▶ WORK INSTRUCTION
Would you please return every line from the listing that contains the word "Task"?

-------- DATA

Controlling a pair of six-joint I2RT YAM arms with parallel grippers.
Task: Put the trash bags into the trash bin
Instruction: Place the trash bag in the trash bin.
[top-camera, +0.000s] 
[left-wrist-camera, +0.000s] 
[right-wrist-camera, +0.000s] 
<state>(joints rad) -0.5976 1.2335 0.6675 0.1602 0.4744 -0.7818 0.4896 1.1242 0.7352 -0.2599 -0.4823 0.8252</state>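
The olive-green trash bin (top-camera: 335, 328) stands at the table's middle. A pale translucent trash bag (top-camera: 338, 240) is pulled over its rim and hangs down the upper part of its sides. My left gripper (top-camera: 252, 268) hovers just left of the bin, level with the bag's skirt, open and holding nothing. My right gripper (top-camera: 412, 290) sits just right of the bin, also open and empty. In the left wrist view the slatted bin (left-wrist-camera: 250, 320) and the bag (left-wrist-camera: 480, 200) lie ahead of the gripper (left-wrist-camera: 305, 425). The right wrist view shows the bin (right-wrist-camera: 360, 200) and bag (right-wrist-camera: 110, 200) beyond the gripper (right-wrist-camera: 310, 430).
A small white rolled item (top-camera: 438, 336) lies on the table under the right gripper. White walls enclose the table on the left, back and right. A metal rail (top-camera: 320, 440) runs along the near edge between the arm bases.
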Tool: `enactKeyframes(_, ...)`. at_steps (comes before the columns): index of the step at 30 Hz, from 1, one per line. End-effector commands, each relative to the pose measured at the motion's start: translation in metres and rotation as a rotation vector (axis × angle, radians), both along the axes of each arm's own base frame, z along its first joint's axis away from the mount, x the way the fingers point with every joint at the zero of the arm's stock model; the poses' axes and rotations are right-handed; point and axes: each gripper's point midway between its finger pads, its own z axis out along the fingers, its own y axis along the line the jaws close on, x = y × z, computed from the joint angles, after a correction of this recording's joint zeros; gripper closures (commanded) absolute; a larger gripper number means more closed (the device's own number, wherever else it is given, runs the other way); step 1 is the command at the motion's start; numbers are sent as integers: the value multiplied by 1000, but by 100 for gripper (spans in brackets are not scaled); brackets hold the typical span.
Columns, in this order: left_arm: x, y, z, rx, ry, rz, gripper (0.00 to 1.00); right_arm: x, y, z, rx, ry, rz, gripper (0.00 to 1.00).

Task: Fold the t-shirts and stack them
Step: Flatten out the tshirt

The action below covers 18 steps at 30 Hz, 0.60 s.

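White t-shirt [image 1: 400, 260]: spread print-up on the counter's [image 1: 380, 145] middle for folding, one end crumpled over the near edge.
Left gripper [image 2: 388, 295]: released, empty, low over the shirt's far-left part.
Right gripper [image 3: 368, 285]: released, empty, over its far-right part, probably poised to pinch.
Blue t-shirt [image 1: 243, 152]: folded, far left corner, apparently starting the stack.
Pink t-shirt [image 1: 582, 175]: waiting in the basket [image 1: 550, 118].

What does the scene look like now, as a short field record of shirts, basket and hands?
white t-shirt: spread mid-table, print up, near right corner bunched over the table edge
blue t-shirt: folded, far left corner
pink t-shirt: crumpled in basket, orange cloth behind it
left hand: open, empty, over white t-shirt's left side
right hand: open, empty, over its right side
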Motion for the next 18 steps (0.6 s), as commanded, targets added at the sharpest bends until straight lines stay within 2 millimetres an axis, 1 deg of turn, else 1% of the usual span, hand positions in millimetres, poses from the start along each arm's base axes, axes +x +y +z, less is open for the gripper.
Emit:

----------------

▶ SOLUTION FOR THIS EXERCISE
Task: Put the trash bags into the trash bin
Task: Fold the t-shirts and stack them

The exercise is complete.